At times industry's denunciation of groups advocating bio-safety seems fraught with conspiracy theory. Robert Fraley, Group Vice President and General Manager of the Monsanto Company, accuses "anti-science advocates" of exploiting the "public's lack of understanding of biotechnology and interweav[ing] political, societal and emotional issues (population control, animal rights, religion, concerns over the environment, etc.) for purposes of gaining visibility, credibility, membership, financial support and political presence" (Fraley 1994: 20). That advocacy groups might be struggling to prevent the real threats posed by unchecked exploitation of biotechnology, and that doing so might require an understanding of complex ethical, social, economic and ecological factors is not considered.

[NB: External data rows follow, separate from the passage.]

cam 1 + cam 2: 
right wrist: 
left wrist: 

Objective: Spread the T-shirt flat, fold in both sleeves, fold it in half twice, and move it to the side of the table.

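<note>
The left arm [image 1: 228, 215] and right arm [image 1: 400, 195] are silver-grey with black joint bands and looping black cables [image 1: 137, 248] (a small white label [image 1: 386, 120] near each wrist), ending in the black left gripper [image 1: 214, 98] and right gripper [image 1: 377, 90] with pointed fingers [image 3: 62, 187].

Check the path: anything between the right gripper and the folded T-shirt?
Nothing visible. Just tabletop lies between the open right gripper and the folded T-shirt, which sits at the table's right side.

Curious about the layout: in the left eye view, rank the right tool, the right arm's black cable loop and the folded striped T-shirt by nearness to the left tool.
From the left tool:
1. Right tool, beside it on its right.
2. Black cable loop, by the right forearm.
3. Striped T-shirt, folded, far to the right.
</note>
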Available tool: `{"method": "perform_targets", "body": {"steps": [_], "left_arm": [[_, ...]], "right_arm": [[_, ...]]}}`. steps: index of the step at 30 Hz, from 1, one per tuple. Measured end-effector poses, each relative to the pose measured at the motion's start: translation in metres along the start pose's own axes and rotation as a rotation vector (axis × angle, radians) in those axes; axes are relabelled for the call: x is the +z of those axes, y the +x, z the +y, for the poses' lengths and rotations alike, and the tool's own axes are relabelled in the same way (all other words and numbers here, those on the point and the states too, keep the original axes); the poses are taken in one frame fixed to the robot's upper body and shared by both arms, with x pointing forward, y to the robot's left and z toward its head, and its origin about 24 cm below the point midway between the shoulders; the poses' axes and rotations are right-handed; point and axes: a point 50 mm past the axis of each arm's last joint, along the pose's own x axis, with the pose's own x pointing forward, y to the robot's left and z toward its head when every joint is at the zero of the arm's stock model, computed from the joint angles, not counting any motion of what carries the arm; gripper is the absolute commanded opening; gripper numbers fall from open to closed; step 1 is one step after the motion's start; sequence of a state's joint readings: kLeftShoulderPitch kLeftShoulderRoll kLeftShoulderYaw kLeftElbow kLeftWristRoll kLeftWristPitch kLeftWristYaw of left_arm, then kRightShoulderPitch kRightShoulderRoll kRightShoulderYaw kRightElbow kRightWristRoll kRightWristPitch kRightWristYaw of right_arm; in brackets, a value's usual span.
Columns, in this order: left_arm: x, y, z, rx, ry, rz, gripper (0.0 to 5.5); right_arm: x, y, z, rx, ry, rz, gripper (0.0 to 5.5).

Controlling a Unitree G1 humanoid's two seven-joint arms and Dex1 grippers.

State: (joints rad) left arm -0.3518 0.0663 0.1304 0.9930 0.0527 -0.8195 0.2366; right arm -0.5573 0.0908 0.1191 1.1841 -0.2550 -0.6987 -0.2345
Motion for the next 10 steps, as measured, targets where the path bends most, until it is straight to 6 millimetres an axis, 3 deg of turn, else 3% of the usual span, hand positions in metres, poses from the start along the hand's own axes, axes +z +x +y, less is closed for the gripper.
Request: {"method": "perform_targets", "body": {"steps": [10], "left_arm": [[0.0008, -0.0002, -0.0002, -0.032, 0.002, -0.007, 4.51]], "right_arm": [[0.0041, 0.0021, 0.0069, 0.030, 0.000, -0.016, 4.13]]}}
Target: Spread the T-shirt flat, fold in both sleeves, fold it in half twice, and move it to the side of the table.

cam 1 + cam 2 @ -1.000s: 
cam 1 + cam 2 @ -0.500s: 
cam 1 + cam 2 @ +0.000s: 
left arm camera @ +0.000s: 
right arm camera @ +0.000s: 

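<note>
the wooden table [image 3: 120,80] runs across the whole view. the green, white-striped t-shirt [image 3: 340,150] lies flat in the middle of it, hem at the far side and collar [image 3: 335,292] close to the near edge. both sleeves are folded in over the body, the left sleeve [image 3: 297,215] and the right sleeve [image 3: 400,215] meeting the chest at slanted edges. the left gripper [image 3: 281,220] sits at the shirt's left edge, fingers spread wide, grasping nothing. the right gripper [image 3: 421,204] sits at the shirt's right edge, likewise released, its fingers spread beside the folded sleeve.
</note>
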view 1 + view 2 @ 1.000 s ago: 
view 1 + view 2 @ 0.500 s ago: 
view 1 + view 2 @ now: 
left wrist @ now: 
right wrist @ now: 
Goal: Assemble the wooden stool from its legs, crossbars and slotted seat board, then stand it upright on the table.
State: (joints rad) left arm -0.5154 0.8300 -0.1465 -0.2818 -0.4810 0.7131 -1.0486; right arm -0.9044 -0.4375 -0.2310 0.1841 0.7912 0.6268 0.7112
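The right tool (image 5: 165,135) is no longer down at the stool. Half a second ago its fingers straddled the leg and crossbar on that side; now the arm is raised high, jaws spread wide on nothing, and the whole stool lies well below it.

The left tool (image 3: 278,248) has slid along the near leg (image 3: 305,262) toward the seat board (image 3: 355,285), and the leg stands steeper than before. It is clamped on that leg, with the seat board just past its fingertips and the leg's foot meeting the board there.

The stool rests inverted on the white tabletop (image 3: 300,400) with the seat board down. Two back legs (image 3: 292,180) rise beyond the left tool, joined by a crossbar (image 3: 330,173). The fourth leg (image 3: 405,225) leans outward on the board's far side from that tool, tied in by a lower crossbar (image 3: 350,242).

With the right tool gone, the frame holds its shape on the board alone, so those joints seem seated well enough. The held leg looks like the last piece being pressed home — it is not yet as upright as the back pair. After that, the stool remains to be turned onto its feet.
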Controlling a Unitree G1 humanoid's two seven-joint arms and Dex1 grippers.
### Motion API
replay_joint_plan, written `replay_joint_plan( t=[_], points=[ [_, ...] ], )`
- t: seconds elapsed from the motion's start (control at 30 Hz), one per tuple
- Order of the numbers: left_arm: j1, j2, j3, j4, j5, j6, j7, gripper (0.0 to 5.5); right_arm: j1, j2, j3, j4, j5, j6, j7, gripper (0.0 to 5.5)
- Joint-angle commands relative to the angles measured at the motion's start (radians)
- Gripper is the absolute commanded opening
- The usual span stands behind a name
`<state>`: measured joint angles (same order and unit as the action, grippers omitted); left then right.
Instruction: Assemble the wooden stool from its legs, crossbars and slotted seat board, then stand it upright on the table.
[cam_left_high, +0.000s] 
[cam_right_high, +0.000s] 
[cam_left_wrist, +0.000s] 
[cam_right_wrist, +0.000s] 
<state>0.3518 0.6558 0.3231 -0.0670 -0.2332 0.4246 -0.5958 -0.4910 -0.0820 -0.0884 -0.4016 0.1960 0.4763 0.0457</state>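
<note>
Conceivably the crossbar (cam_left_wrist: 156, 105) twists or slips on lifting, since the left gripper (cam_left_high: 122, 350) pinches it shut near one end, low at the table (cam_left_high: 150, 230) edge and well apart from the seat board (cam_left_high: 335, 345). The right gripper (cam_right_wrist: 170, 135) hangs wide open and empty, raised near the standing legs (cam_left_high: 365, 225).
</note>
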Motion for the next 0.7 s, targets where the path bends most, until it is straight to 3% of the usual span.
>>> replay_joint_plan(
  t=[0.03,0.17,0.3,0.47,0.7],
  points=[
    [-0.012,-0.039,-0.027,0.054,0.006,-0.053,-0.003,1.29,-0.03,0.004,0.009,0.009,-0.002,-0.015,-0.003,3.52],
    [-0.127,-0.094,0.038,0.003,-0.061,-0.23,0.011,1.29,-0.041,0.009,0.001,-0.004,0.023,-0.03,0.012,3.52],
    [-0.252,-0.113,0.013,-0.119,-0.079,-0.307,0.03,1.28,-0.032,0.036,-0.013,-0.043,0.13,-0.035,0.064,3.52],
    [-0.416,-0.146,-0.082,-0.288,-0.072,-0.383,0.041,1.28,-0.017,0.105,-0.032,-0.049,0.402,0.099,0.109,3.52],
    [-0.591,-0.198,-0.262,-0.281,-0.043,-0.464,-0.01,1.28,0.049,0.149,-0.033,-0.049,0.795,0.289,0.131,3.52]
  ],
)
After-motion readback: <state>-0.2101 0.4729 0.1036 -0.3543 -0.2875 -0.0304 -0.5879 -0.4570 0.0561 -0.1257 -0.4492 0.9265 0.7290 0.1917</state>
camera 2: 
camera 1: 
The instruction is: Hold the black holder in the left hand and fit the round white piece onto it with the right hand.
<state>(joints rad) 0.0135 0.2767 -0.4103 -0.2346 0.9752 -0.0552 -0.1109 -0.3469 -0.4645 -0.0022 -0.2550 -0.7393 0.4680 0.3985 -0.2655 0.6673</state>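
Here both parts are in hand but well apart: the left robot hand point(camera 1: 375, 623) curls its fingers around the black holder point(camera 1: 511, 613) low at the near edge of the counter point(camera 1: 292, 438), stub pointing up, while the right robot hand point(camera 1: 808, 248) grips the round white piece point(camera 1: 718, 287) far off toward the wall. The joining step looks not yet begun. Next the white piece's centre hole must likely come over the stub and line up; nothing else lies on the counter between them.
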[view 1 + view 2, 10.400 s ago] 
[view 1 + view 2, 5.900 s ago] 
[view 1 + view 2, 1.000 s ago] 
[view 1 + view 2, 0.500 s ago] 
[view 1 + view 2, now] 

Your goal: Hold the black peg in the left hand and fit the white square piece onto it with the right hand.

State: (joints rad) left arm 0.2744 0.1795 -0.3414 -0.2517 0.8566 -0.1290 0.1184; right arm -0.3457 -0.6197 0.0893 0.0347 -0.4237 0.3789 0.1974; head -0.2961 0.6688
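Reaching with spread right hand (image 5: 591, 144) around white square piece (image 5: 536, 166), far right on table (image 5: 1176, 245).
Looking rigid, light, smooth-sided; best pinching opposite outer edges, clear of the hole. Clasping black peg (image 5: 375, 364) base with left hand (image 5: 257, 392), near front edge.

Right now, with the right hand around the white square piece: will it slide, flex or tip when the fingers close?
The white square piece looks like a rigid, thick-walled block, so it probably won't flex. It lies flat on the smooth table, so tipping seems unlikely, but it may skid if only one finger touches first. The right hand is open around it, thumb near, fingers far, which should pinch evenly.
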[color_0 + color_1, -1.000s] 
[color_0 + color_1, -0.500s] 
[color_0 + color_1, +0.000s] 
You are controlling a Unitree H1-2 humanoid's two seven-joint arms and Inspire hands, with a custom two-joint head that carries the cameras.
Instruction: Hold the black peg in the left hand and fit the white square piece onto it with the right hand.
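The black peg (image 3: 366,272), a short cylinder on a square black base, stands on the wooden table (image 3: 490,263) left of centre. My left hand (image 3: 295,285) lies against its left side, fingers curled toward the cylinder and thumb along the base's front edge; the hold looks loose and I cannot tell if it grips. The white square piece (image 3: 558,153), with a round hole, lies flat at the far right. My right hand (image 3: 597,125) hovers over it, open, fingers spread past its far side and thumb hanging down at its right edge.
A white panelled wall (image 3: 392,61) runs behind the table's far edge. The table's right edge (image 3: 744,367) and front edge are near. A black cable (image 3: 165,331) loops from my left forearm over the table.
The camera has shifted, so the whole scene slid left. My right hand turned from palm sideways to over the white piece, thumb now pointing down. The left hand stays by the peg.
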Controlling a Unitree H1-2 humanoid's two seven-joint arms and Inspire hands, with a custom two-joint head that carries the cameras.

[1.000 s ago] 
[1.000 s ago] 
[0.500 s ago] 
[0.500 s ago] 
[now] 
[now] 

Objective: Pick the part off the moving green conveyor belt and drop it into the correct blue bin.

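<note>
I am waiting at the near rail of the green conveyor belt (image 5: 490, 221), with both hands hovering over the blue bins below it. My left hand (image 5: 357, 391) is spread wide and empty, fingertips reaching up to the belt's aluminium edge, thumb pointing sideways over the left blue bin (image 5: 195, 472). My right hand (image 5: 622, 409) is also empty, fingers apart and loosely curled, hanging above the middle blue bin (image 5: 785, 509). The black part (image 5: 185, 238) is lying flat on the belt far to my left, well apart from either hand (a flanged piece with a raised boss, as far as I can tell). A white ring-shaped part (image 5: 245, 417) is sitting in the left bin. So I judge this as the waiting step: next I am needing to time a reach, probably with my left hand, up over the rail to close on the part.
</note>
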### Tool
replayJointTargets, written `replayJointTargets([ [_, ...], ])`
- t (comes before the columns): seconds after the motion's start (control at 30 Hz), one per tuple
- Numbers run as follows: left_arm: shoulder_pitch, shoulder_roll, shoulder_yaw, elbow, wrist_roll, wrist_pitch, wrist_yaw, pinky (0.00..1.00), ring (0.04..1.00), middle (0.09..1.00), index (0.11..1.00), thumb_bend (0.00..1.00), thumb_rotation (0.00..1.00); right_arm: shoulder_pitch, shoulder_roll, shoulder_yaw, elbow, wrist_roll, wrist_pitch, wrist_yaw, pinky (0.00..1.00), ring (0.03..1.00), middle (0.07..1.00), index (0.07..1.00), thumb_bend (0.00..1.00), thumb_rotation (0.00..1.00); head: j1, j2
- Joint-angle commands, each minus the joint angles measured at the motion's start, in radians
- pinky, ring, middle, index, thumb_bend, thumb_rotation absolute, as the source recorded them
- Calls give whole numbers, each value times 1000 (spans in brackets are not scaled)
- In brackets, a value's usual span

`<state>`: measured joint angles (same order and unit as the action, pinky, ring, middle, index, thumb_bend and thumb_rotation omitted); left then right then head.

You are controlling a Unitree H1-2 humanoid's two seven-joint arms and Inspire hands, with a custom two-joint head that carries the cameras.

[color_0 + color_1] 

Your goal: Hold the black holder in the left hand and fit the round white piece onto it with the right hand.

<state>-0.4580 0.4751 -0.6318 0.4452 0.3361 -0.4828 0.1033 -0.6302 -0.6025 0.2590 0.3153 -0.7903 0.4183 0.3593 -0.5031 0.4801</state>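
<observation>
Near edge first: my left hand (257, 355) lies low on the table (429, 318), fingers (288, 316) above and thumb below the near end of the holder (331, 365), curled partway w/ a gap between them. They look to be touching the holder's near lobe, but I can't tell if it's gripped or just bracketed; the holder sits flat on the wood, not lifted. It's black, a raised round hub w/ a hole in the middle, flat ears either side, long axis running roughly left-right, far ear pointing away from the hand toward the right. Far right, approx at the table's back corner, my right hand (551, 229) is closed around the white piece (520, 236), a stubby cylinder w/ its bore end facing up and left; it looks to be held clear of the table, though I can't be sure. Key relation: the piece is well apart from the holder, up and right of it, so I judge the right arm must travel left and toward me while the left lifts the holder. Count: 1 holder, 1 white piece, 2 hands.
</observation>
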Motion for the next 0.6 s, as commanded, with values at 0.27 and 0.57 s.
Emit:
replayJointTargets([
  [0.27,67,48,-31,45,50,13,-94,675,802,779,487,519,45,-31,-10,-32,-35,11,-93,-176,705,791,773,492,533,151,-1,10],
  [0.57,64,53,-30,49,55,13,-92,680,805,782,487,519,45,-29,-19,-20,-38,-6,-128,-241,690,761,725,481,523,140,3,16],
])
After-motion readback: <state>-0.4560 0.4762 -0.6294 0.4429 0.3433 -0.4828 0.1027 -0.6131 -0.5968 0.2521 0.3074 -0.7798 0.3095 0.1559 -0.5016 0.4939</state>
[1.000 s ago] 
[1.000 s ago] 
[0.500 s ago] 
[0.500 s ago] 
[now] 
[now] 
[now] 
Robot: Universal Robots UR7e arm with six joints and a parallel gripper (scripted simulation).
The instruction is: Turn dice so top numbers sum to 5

He further insists that these groups "focus on peripheral, but more vulnerable issues, such as food safety, property rights, religious views etc." (20) Letting alone whether having safe food is "peripheral" to most people, one wonders what makes the listed issues "vulnerable." Perhaps it is because their consequences deserve serious consideration.
Not only do many Northern governments support such a view of bio-safety's advocates, as is evident in the expert panel background paper, but they sometimes proffer "regulation" and "harmonization" of statutes--if not bio-safety protocol--as a means of promoting industry. Chief US negotiator on consideration of a bio-safety protocol to the CBD, Terry Medley of the USDA, has written (in his personal capacity) that "[o]ne has to possess the ability to go out and discuss the importance of the technology--biotechnology--to humankind and to lay the foundation for technology development and transfer." He continues, "If structured and administered properly, regulations ca facilitate rather than impede expanded development, safe technology transfer, and commercialization of agricultural biotechnology products. Regulations should prevent or at least mitigate risks and not inhibit innovation and product development." Moreover, "It is axiomatic that positive public perception leads to public acceptance, but the latter is, in turn, the necessary basis for efficient technology transfer.... Public acceptance of applications of biotechnology is a prerequisite for technology transfer, commercialization, and utilization of the products of agricultural biotechnology" (74-5).
Public acceptance or rejection of biotechnologies depends on careful, objective exposition of the actual and potential risks of living modified organisms. This is an axiom of meaningful public participation and decision-making. Furthermore, it evades the purpose of article 19.3: the safe transfer, handling and use of products of biotechnology--not facilitation of their transfer. Basic democratic process requires that the question of their safety, as well as the safety of the methods by which they are produced, should not be begged by governments eager to promulgate biotechnology en bloc. A bio-safety protocol would help determine which biotechnologies and methods and techniques of risk assessment and management are appropriate to transfer.